The US is arguably pretty subpar in terms of quality of life compared to other developed nations (little vacation, really expensive school system, poor health system for the masses leading to a lower life expectancy, high criminality rate, etc.). Of course, not all of it is due to unions, but they are all the consequences of policies being “pro business” instead of “pro people”.
No there aren't. USA is not an example, every significant aspect of modern employment in the US has been shaped by unions.
Playing devil's advocate, what you say is probably true on the supply side. However, the other side, consumer demand, is mostly driven by people unaffiliated with corps. That is, families arguably drive the majority of the economy. (That said this argument feels more than a little pedantic, but it must be made!)
No? Do you consider the fact that very few people have working conditions like those outlined above an enormously valuable thing for society?
Great.
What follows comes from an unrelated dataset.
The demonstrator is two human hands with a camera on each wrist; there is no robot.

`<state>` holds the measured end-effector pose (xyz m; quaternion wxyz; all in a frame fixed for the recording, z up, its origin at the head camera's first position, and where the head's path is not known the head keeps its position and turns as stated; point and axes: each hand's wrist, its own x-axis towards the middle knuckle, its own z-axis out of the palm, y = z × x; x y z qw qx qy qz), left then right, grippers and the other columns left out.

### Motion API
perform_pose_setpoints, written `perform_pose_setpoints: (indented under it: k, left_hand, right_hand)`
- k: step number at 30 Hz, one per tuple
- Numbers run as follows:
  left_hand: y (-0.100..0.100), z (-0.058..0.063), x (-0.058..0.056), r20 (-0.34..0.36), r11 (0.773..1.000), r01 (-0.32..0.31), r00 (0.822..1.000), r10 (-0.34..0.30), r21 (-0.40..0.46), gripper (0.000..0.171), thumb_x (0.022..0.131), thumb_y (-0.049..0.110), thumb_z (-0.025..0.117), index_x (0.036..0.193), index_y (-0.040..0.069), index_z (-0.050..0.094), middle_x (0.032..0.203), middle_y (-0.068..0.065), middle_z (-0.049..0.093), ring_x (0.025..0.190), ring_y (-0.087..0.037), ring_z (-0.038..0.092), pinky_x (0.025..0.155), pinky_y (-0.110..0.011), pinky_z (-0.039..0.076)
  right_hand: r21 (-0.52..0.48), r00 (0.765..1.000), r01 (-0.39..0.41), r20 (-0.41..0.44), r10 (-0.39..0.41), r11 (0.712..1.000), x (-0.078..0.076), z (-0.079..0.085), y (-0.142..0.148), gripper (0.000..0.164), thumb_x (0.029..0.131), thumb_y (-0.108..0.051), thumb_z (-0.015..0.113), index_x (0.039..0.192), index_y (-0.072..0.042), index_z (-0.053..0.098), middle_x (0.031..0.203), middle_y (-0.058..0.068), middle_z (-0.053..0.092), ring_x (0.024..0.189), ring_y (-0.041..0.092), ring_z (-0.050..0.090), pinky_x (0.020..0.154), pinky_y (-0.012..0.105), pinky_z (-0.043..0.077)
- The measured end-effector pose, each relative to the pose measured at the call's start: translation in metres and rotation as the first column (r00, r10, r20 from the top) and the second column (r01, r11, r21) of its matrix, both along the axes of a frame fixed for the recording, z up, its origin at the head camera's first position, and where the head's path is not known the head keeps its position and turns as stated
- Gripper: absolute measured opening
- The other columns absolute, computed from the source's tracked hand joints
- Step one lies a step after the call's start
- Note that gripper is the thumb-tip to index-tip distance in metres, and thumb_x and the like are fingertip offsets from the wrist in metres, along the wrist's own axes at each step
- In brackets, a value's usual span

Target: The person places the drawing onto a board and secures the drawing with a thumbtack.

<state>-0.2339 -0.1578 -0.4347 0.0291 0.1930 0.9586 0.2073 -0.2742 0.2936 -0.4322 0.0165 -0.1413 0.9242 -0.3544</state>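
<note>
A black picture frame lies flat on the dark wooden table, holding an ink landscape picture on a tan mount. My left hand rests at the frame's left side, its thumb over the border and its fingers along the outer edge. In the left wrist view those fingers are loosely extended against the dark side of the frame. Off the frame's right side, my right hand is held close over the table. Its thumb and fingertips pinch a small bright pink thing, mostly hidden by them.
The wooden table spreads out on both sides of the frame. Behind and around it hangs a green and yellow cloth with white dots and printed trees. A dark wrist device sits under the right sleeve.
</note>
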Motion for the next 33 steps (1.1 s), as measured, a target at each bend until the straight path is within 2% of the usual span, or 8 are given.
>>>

Then you agree that Unions have created enormous amounts of value as well.
Just like the US has three branches of government there are really four fundamental organizations in society: government, corporations, religion and unions.
They work best by keeping each other in check. Right now unions have been decimated and corporations have bought out the government and religion.
Unions aren't optional, we're just slowly and corrosively finding out why, despite their flaws, they need to exist (and they don't work if people aren't involved in them).
"running a majority of the economy" doesn't seem to necessarily be the relevant metric to be optimizing for. But I'll cede that many of the largest countries in the world do not have solid union rights.
There's reasons other than being an absolute requirement for why everyone's currently using something
But it is always about individual bad actors, not "corporations".
When MacDonald's franchises get press showing they're stealing employees' wages, people blame MacDonald's, or the individual franchises.
When some union leader embezzles money, people talk about "those unions".
There really aren't. Perhaps if there were, union representation wouldnt be so desperately needed.